Marketing Cloud allows you to create simple or complex customer journeys based on subscriber engagement (or data in the Marketing Cloud database, or other systems).
In the Journey Builder, you can drag and drop elements to control which paths subscribers take, and when.

 

 

It is possible to apply flow controls to Journey Builder!

Flow Controls are one of the main components of Journey Builder. Flow Controls determine which paths your contacts will take once you configure them to your requirements. Flow Controls are commonly used for:

Engagement Splits: Check whether the contact has engaged with the most recent message from that journey.

Decision Splits: Sends contacts down specific paths based on either Journey data or Contact data. Data that has changed between the time the contact entered the journey and the evaluation step will determine which data you should choose.
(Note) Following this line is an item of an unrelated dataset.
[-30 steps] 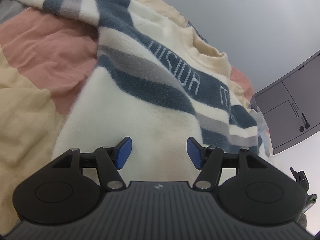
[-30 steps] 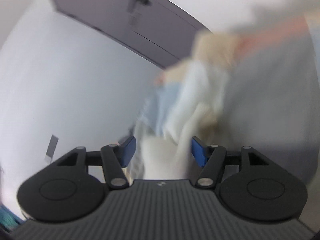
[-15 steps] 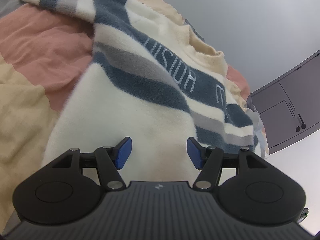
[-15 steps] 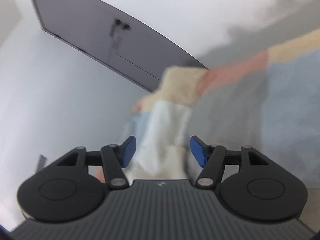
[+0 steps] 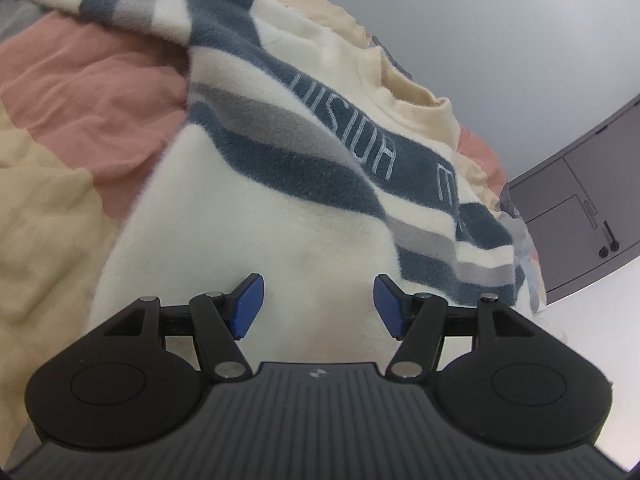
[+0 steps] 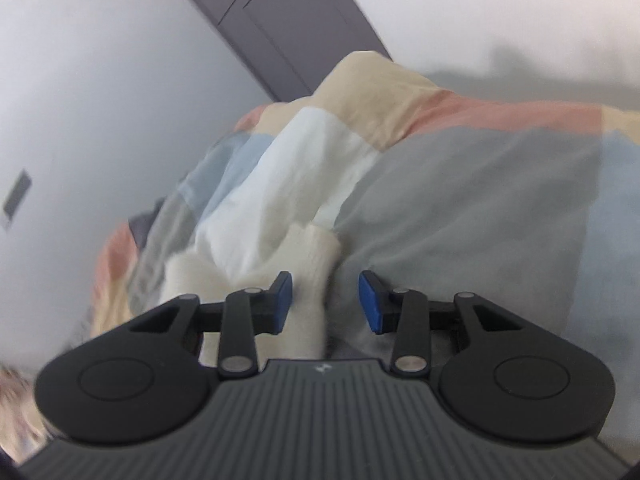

Wait Steps: Let the contact stay in that step for the duration of the wait step (for example, three days), or until a specific date passes.

 

Engagement Splits

Typically, engagement splits look at the most recent message sent from that journey (before reaching the split). By measuring metrics such as email opens, clicks, and bounces, the flow control determines whether the contact engaged with the communication.
It is likely that they will continue on the ‘Yes’ path if they have reached the level of engagement you consider significant, otherwise, they will follow the ‘No’ path.

 

 

 

 

🔎 Note: There is only one metric available per decision split, either open, click, or skip. Within an engagement division, you can choose one (or more) links to click. A three-day waiting period is recommended before checking bounces because the system needs time to retry the submission before counting it as a bounce, especially for soft bounces.

 

 

 

 

Decision Splits

Contacts are sent down specific paths in the journey using either Journey data or Contact data. It is important to use the most recent and relevant contact data. For optimum system performance, Journey data is the best choice, since it’s easier to retrieve this static data than to look up other sources of data.

 

 

 

🔎 Note: There can be up to 20 paths in a single decision split. As the split’s evaluation criteria, a contact’s attributes (field data) should be used. From top to bottom, the rules are evaluated.
So the sequence is important, start with the criteria that you expect most contacts to meet. If you are familiar with Salesforce lead assignment rules, this works similarly; a contact that meets more than one set of criteria follows the first path they qualify for.